A photo of a man in a hat carrying a wheel of electric line, walking down a pasture hill through brown grass. A green hill rises up in the background.
Elodie Reed
/
Vermont Public
During the summer grazing season, Stephen Leslie moves a portable electric fence every 12 to 24 hours to a different patch of paddock. It's called intensive management grazing, and Stephen does this, he says, to help rebuild soil fertility at Cedar Mountain Farm in Hartland.

Cedar Mountain Farm looks like a lot of other small Vermont farms: big red barn, old grain silo, a backdrop of rolling hills.

How Stephen Leslie describes his work, however, is perhaps a little different.
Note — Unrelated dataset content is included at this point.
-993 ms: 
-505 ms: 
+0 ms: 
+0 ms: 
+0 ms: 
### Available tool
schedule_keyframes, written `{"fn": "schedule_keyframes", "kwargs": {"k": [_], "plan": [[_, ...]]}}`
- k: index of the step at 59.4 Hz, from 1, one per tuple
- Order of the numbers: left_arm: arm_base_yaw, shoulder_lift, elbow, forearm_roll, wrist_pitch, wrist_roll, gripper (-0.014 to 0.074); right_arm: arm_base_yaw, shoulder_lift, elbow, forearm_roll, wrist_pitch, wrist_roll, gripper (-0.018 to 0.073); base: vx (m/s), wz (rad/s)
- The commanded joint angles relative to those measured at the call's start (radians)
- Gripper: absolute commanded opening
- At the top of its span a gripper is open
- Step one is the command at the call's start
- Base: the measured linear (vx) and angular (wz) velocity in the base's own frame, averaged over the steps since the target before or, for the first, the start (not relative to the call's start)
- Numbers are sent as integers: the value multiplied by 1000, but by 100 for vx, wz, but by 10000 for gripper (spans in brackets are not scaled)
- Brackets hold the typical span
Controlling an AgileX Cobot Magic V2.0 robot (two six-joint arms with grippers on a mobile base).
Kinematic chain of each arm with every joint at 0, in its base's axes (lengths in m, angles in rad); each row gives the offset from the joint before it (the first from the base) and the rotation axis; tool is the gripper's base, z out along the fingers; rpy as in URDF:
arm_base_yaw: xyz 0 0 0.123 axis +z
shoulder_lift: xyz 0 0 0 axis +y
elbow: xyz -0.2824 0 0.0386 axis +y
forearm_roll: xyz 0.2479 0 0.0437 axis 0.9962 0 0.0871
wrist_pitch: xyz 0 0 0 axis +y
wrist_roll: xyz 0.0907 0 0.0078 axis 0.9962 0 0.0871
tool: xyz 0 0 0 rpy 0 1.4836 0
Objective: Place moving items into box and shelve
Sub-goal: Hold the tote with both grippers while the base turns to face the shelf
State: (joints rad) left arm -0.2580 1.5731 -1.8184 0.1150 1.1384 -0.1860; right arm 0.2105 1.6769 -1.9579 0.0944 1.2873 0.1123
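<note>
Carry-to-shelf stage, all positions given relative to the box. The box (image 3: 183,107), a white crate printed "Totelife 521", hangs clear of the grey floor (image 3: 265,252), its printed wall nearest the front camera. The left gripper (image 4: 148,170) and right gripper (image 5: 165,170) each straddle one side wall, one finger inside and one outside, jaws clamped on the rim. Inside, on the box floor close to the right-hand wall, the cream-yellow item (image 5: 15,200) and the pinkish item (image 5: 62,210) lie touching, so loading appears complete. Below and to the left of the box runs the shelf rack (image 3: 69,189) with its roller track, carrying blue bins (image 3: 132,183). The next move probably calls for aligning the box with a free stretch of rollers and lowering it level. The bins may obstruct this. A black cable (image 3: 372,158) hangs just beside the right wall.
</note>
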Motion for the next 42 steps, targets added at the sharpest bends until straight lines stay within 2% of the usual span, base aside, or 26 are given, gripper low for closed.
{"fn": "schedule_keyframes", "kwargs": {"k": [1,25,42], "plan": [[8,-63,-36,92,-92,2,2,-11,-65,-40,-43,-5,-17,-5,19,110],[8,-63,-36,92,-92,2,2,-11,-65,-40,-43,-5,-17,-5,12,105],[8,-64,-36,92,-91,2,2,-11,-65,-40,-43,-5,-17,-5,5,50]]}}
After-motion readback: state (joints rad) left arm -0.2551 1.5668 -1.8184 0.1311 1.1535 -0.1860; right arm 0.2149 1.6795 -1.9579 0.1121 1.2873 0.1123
He calls it “listening to the land.”

Find our full Summer School series here.

Stephen and his wife, Kerry Gawalt, took over management of this Upper Valley property in 1999. They produce raw milk, cheese, beef and vegetables, among other things.

At the start, Stephen says they tried to put in place something similar to the 400-acre farm where he and Kerry met and apprenticed in New York.

“And got here on the land, and set about imposing my mental model on the landscape," Stephen says.

A photo of a couple horses, framed by their necks, manes and heads, with sunrays shining into the lens, which creates an ethereal effect.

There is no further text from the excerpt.